Kamis, 02 Februari 2017 15:50 WIB
Basuki Tjahaja Purnama (Ahok). (ist)
JAKARTA, Tigapilarnews.com - Terdakwa kasus dugaan penistaan agama Basuki Tjahaja Purnama (Ahok), enggan berkomentar banyak ketika disinggung perihal hubungannya dengan Ketua Umum Majelis Ulama Indonesia (MUI), KH Ma'ruf Amin.
"Kamu tanya penasehat hukum ya," kata Ahok, saat kampanye di Ciracas, Jakarta Timur, Kamis (2/2/2017).
Ketika dikonfirmasi apakah ia berencana untuk bertemu Ma'ruf untuk meminta maaf secara langsung, pria yang akrab disapa Ahok ini memastikan akan menyambangi Ma'ruf. Tapi, Ahok tidak dapat memastikan kapan tepatnya pertemuan tersebut.
"Karena waktu ketemu belum ada tapi intinya tuh nanti pasti ketemu," ungkapnya.

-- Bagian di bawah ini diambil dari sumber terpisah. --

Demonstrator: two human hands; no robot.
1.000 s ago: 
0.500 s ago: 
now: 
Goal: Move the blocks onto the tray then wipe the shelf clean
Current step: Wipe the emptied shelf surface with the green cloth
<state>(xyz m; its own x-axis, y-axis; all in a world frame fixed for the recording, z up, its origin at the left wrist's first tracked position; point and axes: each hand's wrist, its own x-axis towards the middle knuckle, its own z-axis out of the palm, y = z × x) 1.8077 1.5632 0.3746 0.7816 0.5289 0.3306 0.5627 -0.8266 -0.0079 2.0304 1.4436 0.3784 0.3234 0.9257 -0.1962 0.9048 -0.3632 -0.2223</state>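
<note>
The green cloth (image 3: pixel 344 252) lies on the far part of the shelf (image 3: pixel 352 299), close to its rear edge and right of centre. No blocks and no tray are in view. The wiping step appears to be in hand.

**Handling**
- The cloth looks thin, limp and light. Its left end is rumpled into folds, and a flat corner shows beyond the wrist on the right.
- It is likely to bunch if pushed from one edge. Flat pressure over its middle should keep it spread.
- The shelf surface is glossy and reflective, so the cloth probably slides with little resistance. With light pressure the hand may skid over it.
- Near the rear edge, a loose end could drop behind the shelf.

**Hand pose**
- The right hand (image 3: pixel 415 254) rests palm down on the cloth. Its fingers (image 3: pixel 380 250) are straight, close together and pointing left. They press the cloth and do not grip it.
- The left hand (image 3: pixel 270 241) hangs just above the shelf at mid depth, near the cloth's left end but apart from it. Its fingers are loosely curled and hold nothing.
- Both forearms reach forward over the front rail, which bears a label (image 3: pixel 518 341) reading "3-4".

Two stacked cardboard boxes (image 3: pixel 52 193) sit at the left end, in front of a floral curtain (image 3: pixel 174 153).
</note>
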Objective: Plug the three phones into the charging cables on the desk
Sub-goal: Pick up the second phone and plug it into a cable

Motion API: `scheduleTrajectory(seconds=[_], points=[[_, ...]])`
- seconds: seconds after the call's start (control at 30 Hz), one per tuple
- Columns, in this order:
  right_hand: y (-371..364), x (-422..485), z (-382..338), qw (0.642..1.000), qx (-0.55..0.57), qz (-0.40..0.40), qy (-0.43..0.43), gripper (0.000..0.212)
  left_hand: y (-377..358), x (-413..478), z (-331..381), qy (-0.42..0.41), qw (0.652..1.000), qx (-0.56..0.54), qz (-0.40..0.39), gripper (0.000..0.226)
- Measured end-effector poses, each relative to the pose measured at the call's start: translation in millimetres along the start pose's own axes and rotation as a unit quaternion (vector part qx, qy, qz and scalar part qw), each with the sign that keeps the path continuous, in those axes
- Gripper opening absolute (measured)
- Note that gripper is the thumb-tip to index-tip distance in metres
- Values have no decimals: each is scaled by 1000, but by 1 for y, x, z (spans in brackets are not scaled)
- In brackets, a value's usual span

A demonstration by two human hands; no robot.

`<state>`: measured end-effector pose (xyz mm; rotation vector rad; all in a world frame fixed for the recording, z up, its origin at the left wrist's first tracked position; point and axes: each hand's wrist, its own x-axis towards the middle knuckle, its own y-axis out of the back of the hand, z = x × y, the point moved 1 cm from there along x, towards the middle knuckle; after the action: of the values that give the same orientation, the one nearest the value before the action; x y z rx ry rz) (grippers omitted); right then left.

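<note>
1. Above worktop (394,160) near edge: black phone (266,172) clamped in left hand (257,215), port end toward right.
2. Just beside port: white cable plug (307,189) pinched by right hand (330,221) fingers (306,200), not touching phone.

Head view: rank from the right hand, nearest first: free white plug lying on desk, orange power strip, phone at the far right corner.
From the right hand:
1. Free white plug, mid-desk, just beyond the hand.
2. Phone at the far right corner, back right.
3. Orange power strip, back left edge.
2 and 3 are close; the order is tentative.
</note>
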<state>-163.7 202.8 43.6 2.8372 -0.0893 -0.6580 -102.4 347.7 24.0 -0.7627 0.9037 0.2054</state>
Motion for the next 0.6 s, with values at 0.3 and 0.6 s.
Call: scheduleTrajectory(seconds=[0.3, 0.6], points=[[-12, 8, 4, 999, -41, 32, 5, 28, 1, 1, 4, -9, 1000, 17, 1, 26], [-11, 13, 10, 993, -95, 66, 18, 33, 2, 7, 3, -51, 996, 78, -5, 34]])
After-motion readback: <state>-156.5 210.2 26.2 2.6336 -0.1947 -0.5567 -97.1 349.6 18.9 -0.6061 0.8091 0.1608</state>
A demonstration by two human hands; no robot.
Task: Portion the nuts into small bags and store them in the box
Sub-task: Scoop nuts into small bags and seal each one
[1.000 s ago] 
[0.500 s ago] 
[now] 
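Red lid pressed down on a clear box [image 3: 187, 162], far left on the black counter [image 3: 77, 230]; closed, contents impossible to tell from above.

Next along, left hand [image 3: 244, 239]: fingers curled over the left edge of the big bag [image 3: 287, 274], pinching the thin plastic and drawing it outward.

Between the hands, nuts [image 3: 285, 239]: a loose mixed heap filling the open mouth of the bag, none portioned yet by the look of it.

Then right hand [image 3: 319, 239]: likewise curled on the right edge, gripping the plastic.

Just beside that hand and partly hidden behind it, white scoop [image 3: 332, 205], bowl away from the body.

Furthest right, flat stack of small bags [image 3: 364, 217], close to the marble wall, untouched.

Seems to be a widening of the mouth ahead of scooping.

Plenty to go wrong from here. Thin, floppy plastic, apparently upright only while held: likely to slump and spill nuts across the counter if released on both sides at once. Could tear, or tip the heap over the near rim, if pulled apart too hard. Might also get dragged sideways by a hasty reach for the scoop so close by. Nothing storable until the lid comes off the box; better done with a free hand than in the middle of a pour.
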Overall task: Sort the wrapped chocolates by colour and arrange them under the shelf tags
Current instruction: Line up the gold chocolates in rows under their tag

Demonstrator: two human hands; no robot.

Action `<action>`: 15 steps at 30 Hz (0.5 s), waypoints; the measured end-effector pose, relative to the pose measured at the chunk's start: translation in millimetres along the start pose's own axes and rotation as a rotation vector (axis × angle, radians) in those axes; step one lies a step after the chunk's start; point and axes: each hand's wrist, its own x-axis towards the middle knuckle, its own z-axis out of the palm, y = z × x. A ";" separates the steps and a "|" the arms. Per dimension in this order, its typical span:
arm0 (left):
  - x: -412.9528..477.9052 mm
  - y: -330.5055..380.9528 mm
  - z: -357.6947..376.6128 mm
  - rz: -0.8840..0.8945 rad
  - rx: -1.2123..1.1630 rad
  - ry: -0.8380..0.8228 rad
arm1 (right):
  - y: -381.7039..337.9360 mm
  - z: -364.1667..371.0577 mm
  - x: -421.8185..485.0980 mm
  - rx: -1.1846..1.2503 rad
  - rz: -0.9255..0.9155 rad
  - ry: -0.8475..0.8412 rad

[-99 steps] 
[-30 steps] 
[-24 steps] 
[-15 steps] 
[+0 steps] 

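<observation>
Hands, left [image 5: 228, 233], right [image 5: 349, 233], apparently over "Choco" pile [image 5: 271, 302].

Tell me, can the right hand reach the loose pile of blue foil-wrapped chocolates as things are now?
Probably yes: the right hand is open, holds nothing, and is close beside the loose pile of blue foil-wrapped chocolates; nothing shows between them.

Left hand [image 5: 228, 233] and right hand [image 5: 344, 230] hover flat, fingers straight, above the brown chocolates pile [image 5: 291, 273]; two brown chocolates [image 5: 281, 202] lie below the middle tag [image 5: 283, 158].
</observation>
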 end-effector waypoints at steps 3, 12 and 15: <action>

Bagi mantan Bupati Belitug Timur ini, yang terpenting adalah ia telah menyampaikan permintaan maafnya kepada Ma'ruf melalui media, apabila ucapannya telah menyinggung Ketua Rais Aam PBNU tersebut.
"Yang penting kan sudah sampaikan (maaf) kepada media," tandasnya.
Seperti diketahui, Ahok di persidangan ke delapan kasus dugaan penistaan agama Selasa (31/1/2017) lalu mengeluarkan pernyataan yang dianggap memojokan Ma'ruf ketika Ketua MUI itu dihadirkan sebagai saksi oleh Jaksa Penuntut Umum.
Sehari setelahnya, ia pun melakukan klarifikasi dan permintaan maafnya kepada Ma'ruf melalui surat dan video. Menurutnya, ia sama sekali tak bermaksud memojokan Ma'ruf.